The authors introduce bidirectional predictive coding (bPC), a single model that simultaneously carries out both top‑down and bottom‑up inference within a unified energy function. The energy is defined as

E(x,W,V)=∑{l=1}^{L‑1}α_gen‖x_l‑W{l+1}f(x_{l+1})‖² + ∑{l=2}^{L}α_disc‖x_l‑V{l‑1}f(x_{l‑1})‖²,

where W are top‑down weights, V are bottom‑up weights, and α_gen, α_disc balance the two error streams. In each trial the network first performs a fast feed‑forward sweep using V to initialise hidden activities (amortised inference). Then, neural dynamics iteratively update each layer’s value neurons x_l by gradient descent on E, driven by two separate error neurons that encode the top‑down (ε_gen) and bottom‑up (ε_disc) prediction errors. The update rule (Eq. 4) is fully local: each value neuron receives only its own activity, the two error signals, and the synaptic weights from adjacent layers. Weight updates (Eq. 6) are Hebbian products of presynaptic activity and the corresponding error, preserving the biological plausibility of genPC and discPC while adding a second error channel.

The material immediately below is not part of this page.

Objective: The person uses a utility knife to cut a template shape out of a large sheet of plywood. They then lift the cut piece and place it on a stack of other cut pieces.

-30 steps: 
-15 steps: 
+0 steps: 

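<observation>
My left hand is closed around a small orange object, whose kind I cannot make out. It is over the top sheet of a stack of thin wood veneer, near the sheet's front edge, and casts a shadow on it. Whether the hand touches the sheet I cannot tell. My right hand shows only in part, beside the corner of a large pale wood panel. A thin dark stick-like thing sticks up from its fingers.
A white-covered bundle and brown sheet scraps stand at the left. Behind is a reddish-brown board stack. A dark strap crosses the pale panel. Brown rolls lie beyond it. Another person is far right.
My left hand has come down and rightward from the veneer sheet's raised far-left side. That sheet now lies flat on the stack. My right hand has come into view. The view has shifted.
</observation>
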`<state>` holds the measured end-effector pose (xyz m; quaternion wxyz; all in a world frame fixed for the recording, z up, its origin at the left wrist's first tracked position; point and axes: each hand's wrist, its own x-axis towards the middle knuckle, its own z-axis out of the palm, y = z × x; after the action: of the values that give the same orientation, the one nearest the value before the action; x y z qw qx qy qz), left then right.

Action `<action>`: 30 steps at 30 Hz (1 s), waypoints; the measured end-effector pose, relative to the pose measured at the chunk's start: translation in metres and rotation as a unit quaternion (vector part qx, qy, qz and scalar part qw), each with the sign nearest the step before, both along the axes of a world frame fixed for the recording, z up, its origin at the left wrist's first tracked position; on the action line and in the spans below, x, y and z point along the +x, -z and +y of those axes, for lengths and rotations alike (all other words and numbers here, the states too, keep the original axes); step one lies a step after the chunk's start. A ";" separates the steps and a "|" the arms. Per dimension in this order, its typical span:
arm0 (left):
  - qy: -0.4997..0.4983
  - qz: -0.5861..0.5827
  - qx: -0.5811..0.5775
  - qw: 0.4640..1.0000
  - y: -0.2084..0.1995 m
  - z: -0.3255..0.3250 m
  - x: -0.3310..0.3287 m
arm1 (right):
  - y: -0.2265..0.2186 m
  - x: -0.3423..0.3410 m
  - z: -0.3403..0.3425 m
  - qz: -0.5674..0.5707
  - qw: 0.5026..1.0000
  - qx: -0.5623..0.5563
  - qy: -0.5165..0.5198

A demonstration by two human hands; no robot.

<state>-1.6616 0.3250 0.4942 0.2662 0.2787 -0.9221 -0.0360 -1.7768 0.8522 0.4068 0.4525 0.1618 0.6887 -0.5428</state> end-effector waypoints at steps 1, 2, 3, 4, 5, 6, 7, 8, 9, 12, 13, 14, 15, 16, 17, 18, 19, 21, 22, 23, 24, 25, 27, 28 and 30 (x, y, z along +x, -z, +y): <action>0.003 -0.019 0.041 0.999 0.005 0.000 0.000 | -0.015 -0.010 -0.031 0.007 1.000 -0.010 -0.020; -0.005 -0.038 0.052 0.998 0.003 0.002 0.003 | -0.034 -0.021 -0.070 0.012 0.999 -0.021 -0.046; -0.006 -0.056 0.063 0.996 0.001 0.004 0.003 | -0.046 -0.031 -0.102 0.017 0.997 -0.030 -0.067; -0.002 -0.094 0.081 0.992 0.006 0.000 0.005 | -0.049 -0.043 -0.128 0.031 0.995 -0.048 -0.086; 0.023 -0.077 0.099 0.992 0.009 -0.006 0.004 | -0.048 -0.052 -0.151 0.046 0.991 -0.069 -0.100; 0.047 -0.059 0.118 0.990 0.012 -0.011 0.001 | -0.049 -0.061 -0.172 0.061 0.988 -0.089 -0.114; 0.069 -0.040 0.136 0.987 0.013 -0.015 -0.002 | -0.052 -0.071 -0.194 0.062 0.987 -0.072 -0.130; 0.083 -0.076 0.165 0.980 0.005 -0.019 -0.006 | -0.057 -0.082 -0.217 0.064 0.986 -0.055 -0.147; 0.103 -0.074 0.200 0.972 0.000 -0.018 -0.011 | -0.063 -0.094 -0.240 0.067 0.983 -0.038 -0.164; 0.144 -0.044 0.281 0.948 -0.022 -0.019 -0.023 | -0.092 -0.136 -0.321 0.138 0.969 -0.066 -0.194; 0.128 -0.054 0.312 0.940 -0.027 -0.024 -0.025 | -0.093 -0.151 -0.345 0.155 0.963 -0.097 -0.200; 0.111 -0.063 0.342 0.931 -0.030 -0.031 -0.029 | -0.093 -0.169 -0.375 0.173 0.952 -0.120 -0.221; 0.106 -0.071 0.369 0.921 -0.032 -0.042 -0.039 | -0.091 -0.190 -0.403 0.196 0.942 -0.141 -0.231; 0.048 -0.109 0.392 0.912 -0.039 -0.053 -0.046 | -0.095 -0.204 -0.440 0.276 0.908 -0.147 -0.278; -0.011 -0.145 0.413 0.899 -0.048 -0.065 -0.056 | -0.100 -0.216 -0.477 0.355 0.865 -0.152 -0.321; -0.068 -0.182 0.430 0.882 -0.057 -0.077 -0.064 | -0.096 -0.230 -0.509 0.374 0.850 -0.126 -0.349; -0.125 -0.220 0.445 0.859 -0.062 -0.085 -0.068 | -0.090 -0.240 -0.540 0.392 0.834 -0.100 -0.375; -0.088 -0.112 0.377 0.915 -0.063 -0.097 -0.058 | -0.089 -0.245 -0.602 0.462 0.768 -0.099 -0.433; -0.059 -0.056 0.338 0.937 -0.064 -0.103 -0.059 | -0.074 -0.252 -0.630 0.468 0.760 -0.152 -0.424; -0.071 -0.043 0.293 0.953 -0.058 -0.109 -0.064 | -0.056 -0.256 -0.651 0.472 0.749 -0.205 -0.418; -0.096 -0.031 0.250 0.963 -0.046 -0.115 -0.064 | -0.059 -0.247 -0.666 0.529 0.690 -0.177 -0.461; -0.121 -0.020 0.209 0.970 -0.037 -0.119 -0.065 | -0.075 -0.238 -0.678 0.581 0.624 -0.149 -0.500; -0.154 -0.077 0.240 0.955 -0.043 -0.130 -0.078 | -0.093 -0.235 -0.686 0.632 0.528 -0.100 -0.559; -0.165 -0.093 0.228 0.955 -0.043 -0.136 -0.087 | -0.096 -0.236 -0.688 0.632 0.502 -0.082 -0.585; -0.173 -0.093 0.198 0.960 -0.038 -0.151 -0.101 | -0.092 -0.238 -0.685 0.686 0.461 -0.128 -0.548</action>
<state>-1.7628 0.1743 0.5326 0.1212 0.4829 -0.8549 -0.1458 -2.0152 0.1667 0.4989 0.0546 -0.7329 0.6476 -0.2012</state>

bPC can be trained in supervised, unsupervised, or mixed regimes. In supervised mode, the input layer x₁ is clamped to the image and the top layer x_L to the label; in unsupervised mode, x_L is left free, allowing the network to learn a compressed latent representation. The mixed mode clamps only a subset of top‑layer units, enabling simultaneous label inference and representation learning.

Empirical evaluation uses identical two‑hidden‑layer (256 units each) architectures across four models: discPC, genPC, hybridPC, and bPC (plus back‑propagation baselines). On MNIST and Fashion‑MNIST, bPC attains classification accuracies indistinguishable from discPC while achieving substantially lower reconstruction error than genPC when generating class‑conditional images. Visual inspection shows that bPC’s generated samples are closer to the class mean (lower RMSE) than any competitor, confirming that the unified energy landscape captures the data distribution more faithfully than separate unidirectional energies.

Beyond standard benchmarks, the authors test bPC on two biologically motivated tasks. First, a bimodal architecture links visual and auditory streams; training with both modalities demonstrates that bidirectional learning reduces reconstruction error in each modality compared with separate uni‑directional models. Second, they occlude portions of test images and clamp the label; bPC successfully infers the missing pixels, outperforming hybridPC and discPC, illustrating robust inference under incomplete sensory evidence.

The paper’s contributions are threefold: (1) a principled energy‑based formulation that unifies generative and discriminative predictive coding; (2) a fully local neural implementation with Hebbian plasticity that matches or exceeds the performance of existing models on both supervised and unsupervised tasks; (3) demonstration that the bidirectional error minimisation yields a smoother, more data‑aligned energy landscape, which explains the superior performance on multimodal learning and occlusion‑filled inference.

In discussion, the authors note that while α_gen and α_disc were fixed in experiments, they could be learned as precision parameters, potentially allowing the network to adaptively weight top‑down versus bottom‑up information. Future work is suggested on deeper hierarchies, alternative nonlinearities, and direct comparison with neural recordings to validate bPC as a mechanistic model of cortical visual inference. Overall, bPC offers a compelling bridge between the generative Bayesian view of the brain and the fast discriminative processing required for behavior, all within a biologically plausible computational substrate.